**What you will do**
Within the material below, find each line bearing the word "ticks" and present it.

**Data below**
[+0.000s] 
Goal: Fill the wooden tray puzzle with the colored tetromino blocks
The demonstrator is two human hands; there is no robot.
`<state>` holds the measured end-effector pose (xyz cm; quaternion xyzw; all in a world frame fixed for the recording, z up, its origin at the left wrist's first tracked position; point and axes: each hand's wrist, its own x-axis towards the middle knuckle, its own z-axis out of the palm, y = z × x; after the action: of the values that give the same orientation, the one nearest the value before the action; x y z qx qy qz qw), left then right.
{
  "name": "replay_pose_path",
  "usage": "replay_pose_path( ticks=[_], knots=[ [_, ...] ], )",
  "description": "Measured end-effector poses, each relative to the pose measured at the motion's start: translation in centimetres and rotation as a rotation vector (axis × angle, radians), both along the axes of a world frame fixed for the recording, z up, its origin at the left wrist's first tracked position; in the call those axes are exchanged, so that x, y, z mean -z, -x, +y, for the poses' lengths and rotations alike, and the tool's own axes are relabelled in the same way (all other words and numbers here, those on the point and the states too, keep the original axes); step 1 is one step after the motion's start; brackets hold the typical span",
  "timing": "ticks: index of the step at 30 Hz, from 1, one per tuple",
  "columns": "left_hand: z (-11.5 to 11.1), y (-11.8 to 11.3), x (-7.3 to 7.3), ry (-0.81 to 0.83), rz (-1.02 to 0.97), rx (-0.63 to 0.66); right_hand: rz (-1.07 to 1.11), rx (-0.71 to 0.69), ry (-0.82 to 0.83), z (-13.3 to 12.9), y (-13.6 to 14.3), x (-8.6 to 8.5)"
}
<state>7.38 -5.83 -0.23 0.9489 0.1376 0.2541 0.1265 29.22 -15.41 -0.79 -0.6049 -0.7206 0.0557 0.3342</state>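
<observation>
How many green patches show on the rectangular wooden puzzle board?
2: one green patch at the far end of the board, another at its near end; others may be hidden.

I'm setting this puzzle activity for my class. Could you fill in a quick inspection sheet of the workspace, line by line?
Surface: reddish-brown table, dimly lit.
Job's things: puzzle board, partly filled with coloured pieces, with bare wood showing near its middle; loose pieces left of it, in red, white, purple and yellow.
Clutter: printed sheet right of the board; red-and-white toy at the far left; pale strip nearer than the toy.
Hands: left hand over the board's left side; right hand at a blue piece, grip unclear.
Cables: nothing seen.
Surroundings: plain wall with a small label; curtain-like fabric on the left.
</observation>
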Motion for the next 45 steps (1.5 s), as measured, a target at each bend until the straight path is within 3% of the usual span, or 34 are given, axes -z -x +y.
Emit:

**Response below**
  "usage": "replay_pose_path( ticks=[_], knots=[ [_, ...] ], )",
  "timing": "ticks: index of the step at 30 Hz, from 1, one per tuple",

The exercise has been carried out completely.